OT: HEATLUNATIC your avatar is freakin incredible, i knew he was big bu not that big!


----------



## Ben1 (May 20, 2003)

*Alston sets franchise record for 3-pointers*

With the final points in the first quarter Tuesday night against the Hornets at AmericanAirlines Arena, Heat guard Rafer Alston set the franchise record for consecutive games with at least one 3-pointer.

Making the second of his attempts from beyond the arc, Alston extended his streak to 34 games, breaking the Heat record set in 1998 by guard Tim Hardaway and tied the following year by Hardaway.

Hardaway, Alston, Eddie Jones and Dan Majerle are the only Heat players to have converted 3-pointers in at least 30 consecutive games.

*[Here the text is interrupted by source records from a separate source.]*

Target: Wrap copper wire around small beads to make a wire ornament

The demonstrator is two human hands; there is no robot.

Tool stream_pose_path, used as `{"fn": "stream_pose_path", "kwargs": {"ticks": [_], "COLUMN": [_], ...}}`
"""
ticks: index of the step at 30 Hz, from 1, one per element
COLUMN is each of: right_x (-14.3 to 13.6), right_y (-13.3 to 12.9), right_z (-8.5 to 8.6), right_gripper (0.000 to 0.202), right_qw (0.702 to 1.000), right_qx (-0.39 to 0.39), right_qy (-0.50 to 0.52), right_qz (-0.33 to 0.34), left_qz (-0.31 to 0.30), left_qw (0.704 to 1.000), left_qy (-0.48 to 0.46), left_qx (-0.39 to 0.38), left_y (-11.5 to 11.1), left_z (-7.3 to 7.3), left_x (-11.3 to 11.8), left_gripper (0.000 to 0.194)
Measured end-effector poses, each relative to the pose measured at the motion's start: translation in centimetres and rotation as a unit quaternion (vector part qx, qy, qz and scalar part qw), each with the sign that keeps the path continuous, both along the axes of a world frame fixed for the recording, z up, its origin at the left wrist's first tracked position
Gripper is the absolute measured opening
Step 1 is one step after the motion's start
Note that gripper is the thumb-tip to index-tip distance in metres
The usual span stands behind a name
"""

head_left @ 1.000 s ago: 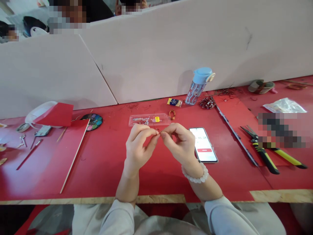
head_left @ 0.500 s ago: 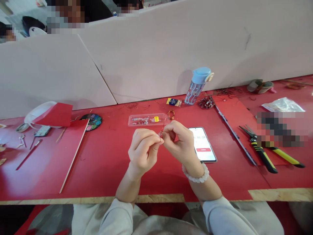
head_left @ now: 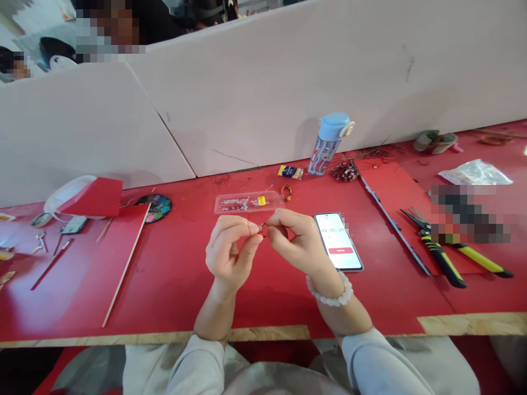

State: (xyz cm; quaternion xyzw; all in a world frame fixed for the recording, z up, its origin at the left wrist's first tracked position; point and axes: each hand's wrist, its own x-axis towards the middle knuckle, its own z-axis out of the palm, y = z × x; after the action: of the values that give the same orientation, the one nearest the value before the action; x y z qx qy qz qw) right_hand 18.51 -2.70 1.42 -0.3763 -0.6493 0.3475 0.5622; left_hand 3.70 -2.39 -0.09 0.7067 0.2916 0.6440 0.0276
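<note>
Over the middle of the red table, my left hand (head_left: 230, 252) pinches a thin red cord (head_left: 262, 226) between thumb and fingertips, with what looks like a tiny bead on it. Close beside it, my right hand (head_left: 298, 241) is closed in a pinch on the same cord; a bracelet of white beads circles that wrist. Beyond my hands lies a clear tray (head_left: 269, 198) of small beads with a yellow piece in it. A gold ring-shaped item (head_left: 286, 192) rests at the tray's right end. A phone (head_left: 340, 241) showing a timer lies right of my right hand.
A blue-lidded bottle (head_left: 328, 144) and a small packet (head_left: 290, 172) stand near the white partition (head_left: 255, 93). Black-and-yellow pliers (head_left: 442, 260) lie at right by a plastic bag (head_left: 475, 173). At left are a thin wooden strip (head_left: 127, 263), a colourful disc (head_left: 158, 207) and small tools.
My left hand has shifted a little left, widening the gap between my fingertips. The upright stretch of red cord above them no longer shows.
</note>
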Motion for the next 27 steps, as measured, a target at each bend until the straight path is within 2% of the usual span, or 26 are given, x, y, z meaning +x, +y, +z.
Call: {"fn": "stream_pose_path", "kwargs": {"ticks": [3,4,6,8,11,14,17,21,25,27], "right_x": [0.0,-0.1,-0.2,-0.3,-0.4,-0.3,-0.3,-0.3,-0.1,0.2], "right_y": [0.0,-0.1,-0.1,-0.1,-0.2,-0.2,-0.2,-0.2,-0.1,0.0], "right_z": [-0.1,-0.1,-0.3,-0.5,-0.7,-0.7,-0.7,-0.6,-0.7,-0.6], "right_gripper": [0.018,0.018,0.017,0.017,0.016,0.009,0.023,0.037,0.012,0.011], "right_qw": [1.0,1.0,0.999,0.999,0.997,0.99,0.979,0.975,0.977,0.975], "right_qx": [0.01,0.016,0.031,0.046,0.068,0.125,0.179,0.181,0.192,0.209], "right_qy": [0.015,0.019,0.021,0.01,-0.01,-0.019,-0.051,-0.092,-0.076,-0.056], "right_qz": [0.003,0.004,0.004,0.002,-0.016,-0.057,-0.082,-0.09,-0.047,-0.04], "left_qz": [-0.066,-0.085,-0.094,-0.066,-0.016,0.0,0.019,0.042,0.036,0.037], "left_qw": [0.994,0.99,0.986,0.989,0.991,0.991,0.989,0.983,0.98,0.984], "left_qy": [0.017,0.029,0.049,0.057,0.057,0.072,0.103,0.156,0.171,0.148], "left_qx": [-0.085,-0.109,-0.126,-0.116,-0.119,-0.116,-0.099,-0.085,-0.091,-0.098], "left_y": [0.1,0.1,0.0,-0.2,-0.3,-0.4,-0.5,-0.7,-0.6,-0.4], "left_z": [0.2,0.3,0.7,1.0,1.2,1.4,1.4,1.3,1.3,1.3], "left_x": [-0.4,-0.5,-0.6,-0.7,-0.7,-0.6,-0.7,-0.7,-0.5,-0.4], "left_gripper": [0.038,0.041,0.031,0.02,0.018,0.02,0.022,0.021,0.018,0.018]}}
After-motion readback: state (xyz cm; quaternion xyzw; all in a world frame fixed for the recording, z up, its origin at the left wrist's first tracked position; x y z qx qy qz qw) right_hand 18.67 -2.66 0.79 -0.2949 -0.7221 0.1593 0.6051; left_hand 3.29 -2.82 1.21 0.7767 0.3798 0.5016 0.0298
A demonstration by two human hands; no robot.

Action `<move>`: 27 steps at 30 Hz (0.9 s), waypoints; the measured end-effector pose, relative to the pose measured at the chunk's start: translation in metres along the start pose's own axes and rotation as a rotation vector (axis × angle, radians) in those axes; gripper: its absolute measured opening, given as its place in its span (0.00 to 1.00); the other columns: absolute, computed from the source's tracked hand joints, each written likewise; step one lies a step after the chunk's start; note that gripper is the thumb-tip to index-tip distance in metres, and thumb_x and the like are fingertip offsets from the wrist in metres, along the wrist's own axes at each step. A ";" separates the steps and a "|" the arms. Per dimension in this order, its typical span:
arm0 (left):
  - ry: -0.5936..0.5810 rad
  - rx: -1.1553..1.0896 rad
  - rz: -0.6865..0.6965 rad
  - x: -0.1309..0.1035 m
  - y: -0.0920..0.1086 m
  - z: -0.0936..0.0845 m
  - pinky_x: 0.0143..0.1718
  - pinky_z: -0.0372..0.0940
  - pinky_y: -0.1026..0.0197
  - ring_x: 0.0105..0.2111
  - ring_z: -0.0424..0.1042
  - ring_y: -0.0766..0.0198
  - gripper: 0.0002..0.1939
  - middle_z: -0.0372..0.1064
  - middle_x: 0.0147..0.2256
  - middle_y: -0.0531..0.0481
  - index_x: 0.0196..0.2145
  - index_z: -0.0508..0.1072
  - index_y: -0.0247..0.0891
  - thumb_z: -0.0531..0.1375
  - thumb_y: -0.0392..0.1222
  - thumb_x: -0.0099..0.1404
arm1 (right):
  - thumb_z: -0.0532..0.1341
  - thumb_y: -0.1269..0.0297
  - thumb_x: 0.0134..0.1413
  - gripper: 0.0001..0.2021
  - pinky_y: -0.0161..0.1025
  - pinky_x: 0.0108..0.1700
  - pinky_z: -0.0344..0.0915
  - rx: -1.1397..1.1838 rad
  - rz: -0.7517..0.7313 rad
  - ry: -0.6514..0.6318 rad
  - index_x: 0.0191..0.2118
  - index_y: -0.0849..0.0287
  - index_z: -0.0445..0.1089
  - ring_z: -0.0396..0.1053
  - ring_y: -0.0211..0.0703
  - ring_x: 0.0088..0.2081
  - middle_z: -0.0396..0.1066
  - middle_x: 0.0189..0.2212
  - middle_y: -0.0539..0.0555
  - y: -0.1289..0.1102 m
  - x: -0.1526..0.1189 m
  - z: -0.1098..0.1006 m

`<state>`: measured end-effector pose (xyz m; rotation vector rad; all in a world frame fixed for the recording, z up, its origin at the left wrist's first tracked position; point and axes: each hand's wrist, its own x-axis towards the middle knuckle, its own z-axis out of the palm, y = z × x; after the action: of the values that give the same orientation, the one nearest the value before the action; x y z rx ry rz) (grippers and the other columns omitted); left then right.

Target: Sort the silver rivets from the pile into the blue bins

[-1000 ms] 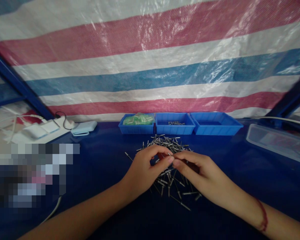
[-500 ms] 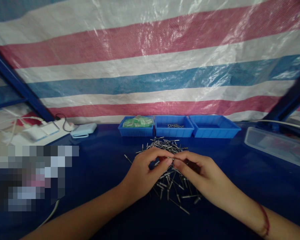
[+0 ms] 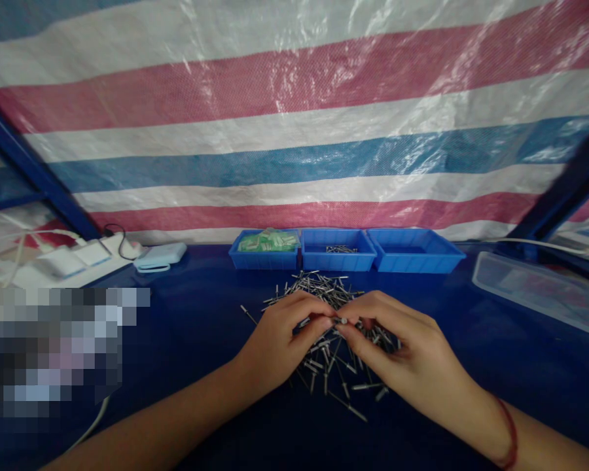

Alston's streak is the longest active run in the league. The second-longest streak is 25 consecutive games by Kings All-Star forward Peja Stojakovic, which also is the league's second-longest streak of the season.



Complete Story


----------



## reHEATed (Jun 29, 2003)

35!!


----------



## HEATLUNATIC (May 27, 2002)

> Originally posted by <b>wadecaroneddie</b>!
> 35!!


Hes really worked on his stroke from 3pt land!!!


----------



## SKiP (Jan 28, 2004)

Does anyone know what the NBA record for most consecutive games with a 3 pointer is?


----------



## freakofnature (Mar 30, 2003)

He's earned a long-term contract from us


----------



## Joker (Aug 7, 2002)

he's integrated in the community so well, i think he'll give us preference over other teams.


----------



## reHEATed (Jun 29, 2003)

36


----------



## -33- (Aug 6, 2002)

this is an amazing streak....


----------



## Takeit2dahouse00 (Jun 12, 2002)

I love how he glances over to the opposing benches after some of his 3's.. it's funny as hell...


----------



## Joker (Aug 7, 2002)

he's not even forcing the issue... he hit 2-3 from the arc.


----------



## HEATLUNATIC (May 27, 2002)

Make that 37!!!


----------



## reHEATed (Jun 29, 2003)

> Originally posted by <b>HEATLUNATIC</b>!
> Make that 37!!!


i was getting scared on this one...it took him until the last minute to do so


----------



## MiamiHeat03 (Mar 28, 2003)

i thought hat too.
With 1 minute remaining i thought he would lose it for sure.

Glad he didnt.


----------



## hobojoe (Jun 20, 2003)

> Originally posted by <b><< SkipToMyLou >></b>!
> Does anyone know what the NBA record for most consecutive games with a 3 pointer is?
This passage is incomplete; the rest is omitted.